YOUR INSTRUCTIONS: The lines to reproduce from the material below are those from the one containing "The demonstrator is" through the one containing "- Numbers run", both included; write them out exactly and add nothing.

RECORDED DATA:
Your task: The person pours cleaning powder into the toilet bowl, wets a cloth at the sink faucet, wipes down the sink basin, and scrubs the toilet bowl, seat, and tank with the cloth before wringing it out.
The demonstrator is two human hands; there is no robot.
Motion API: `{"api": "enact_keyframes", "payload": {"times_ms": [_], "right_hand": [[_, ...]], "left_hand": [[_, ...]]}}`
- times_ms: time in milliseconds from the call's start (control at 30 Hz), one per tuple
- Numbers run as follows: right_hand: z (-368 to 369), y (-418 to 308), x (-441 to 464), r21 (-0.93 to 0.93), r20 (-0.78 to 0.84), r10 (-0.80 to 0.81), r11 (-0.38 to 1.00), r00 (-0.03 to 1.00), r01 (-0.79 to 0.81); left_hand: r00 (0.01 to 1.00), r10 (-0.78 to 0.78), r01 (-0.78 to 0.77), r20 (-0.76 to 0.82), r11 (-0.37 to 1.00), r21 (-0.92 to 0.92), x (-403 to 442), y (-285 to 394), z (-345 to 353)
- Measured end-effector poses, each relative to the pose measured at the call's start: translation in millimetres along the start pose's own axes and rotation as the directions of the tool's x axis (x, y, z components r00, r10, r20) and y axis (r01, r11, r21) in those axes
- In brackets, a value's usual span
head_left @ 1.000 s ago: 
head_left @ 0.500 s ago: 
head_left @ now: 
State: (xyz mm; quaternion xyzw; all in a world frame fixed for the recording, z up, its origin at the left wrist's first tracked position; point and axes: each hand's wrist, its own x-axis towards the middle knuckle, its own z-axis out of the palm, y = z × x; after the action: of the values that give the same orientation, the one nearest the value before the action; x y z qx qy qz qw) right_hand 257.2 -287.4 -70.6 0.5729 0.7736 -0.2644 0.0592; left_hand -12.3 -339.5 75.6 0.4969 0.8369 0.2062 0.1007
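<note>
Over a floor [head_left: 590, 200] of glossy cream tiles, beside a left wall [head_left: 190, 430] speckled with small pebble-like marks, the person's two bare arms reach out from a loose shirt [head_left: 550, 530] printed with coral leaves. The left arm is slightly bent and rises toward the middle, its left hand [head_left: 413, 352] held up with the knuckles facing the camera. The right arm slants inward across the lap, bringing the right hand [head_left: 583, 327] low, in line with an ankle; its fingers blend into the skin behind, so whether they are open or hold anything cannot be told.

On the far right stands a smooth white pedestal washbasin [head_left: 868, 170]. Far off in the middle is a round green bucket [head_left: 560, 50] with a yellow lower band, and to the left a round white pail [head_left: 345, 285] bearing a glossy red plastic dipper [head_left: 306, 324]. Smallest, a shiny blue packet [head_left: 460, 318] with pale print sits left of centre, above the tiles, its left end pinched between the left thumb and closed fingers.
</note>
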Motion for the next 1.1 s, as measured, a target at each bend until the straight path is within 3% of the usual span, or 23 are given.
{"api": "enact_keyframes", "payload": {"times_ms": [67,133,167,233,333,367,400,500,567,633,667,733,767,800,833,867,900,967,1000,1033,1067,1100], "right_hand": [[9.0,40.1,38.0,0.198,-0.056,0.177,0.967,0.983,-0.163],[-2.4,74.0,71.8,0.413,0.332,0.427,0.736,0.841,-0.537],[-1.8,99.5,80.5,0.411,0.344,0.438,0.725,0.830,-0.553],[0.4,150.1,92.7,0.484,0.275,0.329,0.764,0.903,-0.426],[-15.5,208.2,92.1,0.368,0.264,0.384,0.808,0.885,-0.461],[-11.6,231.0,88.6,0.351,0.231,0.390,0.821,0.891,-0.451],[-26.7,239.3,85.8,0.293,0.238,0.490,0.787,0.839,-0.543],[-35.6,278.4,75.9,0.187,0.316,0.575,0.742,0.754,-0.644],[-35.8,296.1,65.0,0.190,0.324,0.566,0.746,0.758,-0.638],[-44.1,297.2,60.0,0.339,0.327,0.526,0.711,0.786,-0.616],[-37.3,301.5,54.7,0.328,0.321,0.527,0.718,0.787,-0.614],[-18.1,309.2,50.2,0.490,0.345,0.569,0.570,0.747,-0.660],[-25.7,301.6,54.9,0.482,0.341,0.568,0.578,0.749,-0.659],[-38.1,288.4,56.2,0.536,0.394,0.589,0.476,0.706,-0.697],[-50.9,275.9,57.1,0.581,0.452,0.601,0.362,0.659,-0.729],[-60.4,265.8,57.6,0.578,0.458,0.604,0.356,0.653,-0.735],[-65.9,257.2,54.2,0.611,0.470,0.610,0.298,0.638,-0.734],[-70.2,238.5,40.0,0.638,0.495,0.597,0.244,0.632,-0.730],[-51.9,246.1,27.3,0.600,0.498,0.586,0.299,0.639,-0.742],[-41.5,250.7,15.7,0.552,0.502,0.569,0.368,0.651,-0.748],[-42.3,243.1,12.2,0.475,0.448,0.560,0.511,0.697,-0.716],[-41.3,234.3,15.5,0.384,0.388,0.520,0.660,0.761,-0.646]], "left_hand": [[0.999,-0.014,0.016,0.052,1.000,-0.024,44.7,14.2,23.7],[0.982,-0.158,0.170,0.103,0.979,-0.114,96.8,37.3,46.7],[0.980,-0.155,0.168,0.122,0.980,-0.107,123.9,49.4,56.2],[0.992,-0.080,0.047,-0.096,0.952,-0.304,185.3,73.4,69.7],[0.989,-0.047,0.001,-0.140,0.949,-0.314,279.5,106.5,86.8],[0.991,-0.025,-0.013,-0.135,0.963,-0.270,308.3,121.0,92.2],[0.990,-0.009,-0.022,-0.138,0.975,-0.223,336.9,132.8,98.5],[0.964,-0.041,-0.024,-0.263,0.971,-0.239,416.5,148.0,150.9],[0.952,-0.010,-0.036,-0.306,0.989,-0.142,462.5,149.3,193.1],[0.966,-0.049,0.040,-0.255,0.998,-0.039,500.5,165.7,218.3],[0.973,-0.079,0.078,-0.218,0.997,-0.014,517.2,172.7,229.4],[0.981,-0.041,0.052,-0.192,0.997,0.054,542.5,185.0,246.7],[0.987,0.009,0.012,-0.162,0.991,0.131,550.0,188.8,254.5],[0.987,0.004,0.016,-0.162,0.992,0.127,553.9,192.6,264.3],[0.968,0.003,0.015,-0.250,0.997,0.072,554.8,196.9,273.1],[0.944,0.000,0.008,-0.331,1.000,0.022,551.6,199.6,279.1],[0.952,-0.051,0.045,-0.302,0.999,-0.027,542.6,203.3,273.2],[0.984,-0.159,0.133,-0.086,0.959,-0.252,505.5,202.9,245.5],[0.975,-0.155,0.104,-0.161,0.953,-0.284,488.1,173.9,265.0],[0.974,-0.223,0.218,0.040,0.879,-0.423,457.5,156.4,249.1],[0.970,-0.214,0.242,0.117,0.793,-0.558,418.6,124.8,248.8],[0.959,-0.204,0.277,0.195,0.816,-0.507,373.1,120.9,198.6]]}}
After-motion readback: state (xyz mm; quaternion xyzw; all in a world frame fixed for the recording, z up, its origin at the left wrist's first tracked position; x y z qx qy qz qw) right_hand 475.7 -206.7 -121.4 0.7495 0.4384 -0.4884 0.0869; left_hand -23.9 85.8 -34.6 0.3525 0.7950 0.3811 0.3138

RESPONSE AREA:
The demonstrator is two human hands; there is no robot.
Motion API: `{"api": "enact_keyframes", "payload": {"times_ms": [_], "right_hand": [[_, ...]], "left_hand": [[_, ...]]}}`
- times_ms: time in milliseconds from the call's start (control at 30 Hz), one per tuple
- Numbers run as follows: right_hand: z (-368 to 369), y (-418 to 308), x (-441 to 464), r21 (-0.93 to 0.93), r20 (-0.78 to 0.84), r10 (-0.80 to 0.81), r11 (-0.38 to 1.00), r00 (-0.03 to 1.00), r01 (-0.79 to 0.81); left_hand: r00 (0.01 to 1.00), r10 (-0.78 to 0.78), r01 (-0.78 to 0.77), r20 (-0.76 to 0.82), r11 (-0.37 to 1.00), r21 (-0.92 to 0.92), x (-403 to 442), y (-285 to 394), z (-345 to 353)

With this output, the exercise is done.